Exercise directions
From the records below, please return each line that holds the word "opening".

Data entries

◆ ◆ ◆ ◆ ◆

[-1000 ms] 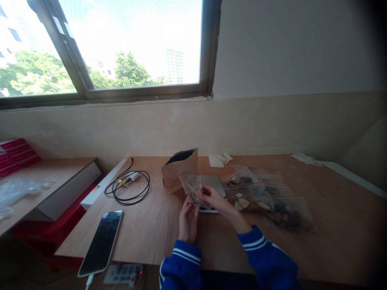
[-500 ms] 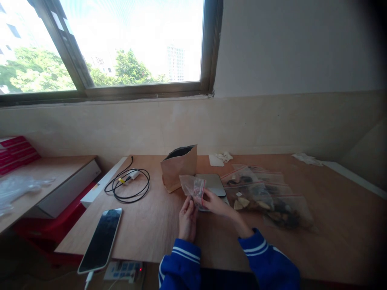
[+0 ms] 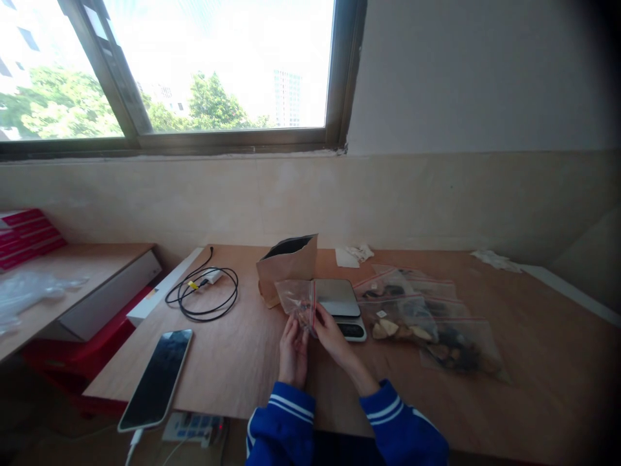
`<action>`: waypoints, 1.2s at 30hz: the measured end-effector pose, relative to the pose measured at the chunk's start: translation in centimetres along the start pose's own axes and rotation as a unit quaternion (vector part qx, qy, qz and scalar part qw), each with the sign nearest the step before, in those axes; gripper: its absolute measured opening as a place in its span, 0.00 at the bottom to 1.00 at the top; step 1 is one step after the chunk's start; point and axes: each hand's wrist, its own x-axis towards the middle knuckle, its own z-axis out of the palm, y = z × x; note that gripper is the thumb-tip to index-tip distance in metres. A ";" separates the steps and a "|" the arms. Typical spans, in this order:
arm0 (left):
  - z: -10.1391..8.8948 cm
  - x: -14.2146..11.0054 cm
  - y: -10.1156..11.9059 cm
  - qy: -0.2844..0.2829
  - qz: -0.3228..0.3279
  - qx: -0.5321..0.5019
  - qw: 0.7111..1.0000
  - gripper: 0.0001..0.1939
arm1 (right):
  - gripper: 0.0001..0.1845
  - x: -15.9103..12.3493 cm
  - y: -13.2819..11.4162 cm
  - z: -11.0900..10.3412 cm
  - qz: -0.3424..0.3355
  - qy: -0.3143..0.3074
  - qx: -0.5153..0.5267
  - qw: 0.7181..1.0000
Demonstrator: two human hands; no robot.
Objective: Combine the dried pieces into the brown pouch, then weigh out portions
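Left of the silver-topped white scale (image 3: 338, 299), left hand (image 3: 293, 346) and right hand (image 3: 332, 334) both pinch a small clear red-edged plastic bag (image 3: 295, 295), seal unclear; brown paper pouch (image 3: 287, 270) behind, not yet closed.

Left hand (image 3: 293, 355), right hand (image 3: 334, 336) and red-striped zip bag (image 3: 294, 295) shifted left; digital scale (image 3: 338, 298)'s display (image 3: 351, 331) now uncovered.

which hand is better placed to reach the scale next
Probably the right hand: it grips the plastic bag by its red-edged side, close to the scale. The left hand sits farther off, at the bag's lower part.
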 end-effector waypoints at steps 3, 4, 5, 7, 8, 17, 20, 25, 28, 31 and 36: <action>0.1 0.0 0.0 0.008 0.000 -0.006 1.000 0.14 | 0.20 -0.1 0.3 0.0 0.002 0.023 -0.007 1.000; 0.1 0.0 0.1 0.016 -0.002 -0.008 1.000 0.13 | 0.21 -0.1 0.3 0.1 0.005 0.031 -0.012 0.999; 0.1 0.0 0.1 0.027 -0.005 -0.014 1.000 0.13 | 0.22 -0.2 0.2 0.1 0.007 0.038 -0.017 0.999; 0.2 0.0 0.2 0.048 -0.013 -0.033 0.998 0.12 | 0.22 -0.2 -0.1 0.1 0.004 0.043 -0.029 0.999; 0.2 0.0 0.3 0.055 -0.017 -0.046 0.997 0.12 | 0.22 -0.2 -0.3 0.2 -0.001 0.045 -0.037 0.998; 0.6 -0.2 0.3 0.029 -0.029 -0.085 0.996 0.12 | 0.15 0.6 -1.1 1.5 -0.082 0.110 -0.105 0.985; 0.6 -0.2 0.3 0.015 -0.045 -0.070 0.996 0.13 | 0.14 1.0 -1.3 1.6 -0.090 0.118 -0.115 0.982; 0.3 0.0 0.2 0.009 -0.059 -0.074 0.995 0.11 | 0.15 1.9 -2.3 1.3 -0.080 0.152 -0.107 0.979; 0.0 0.0 0.2 -0.007 -0.070 -0.082 0.994 0.11 | 0.15 2.5 -3.1 1.5 -0.058 0.173 -0.065 0.981; 0.0 0.0 0.3 -0.031 -0.086 -0.082 0.992 0.11 | 0.12 3.2 -4.1 1.9 -0.001 0.158 0.054 0.986; -0.2 0.0 0.3 -0.051 -0.083 -0.087 0.991 0.13 | 0.08 4.1 -5.8 2.4 0.026 0.124 0.190 0.974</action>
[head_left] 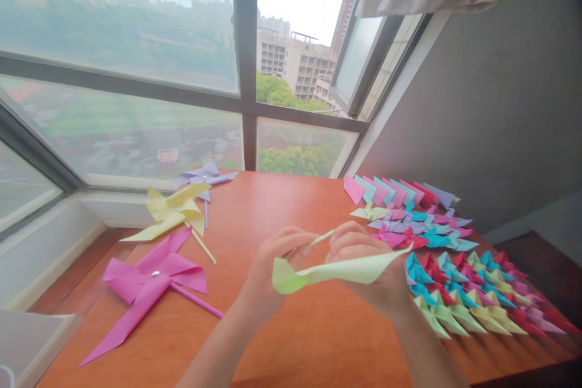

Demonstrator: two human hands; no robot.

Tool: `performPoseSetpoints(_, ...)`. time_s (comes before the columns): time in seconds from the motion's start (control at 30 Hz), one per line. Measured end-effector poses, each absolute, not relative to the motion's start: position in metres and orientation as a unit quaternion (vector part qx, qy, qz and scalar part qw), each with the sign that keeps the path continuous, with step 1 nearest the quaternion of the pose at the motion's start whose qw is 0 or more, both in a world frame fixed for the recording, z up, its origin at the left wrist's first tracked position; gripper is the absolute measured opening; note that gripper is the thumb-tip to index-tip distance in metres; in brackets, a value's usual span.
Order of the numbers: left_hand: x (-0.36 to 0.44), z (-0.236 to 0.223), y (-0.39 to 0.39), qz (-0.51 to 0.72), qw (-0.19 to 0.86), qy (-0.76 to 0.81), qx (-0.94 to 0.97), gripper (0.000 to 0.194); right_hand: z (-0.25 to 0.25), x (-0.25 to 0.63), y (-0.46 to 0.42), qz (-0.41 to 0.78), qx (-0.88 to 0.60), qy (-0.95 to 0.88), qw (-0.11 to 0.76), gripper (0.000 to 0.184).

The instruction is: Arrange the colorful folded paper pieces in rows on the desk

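Our left fingers point(291, 237) pinch the stick point(322, 237); our right fingers point(352, 239) hold green paper point(350, 270), likely light, easily bent: best grip its middle.

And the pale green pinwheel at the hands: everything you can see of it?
The pale green pinwheel looks like paper, seen nearly edge-on: a short rounded lobe, brighter below, at left; a long blade tapering to a point at right. It's up off the table, partly covering the right hand. A thin matching stick slants up from the left hand toward the right fingers; its join to the blades is hidden.
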State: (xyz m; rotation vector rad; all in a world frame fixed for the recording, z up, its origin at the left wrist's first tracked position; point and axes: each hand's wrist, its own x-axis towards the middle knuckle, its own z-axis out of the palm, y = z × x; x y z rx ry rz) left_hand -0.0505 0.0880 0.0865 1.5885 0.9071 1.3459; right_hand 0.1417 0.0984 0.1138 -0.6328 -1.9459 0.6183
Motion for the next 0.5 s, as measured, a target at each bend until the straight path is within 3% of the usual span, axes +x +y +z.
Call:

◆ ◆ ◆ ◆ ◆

Answer to this exercise
`<action>`: waypoints, 1.2s at 30hz: the measured end-effector pose, relative to the pose measured at the chunk's start: translation in centimetres along the start pose's own axes and rotation as a unit quaternion (vector part qx, qy, qz and scalar part qw), each with the sign nearest the step before, in those axes; gripper: its absolute measured opening as a place in its span, 0.00 at the bottom to 1.00 at the top; step 1 is one step after the chunk's start; point and axes: each hand's wrist, its own x-axis towards the middle knuckle, its own z-axis out of the palm, y = z × x; note that gripper is the thumb-tip to index-tip distance in metres. A ";" separates the steps and a "|" the arms. Typical spans, in this order:
Tool: `performPoseSetpoints(_, ...)`. time_s (comes before the columns): time in seconds from the motion's start (control at 30 Hz), one per line. Measured end-effector poses, each absolute, not relative to the motion's start: position in metres and orientation as a unit quaternion (vector part qx, qy, qz and scalar part qw), each with the sign that keeps the path continuous, with step 1 nearest the quaternion of the pose at the motion's start whose qw is 0 or more, both in a world frame fixed for the recording, z up, its origin at the left wrist's first tracked position; gripper is the absolute measured opening; note that gripper is the thumb-tip to index-tip distance in metres; in brackets, a value's usual span.

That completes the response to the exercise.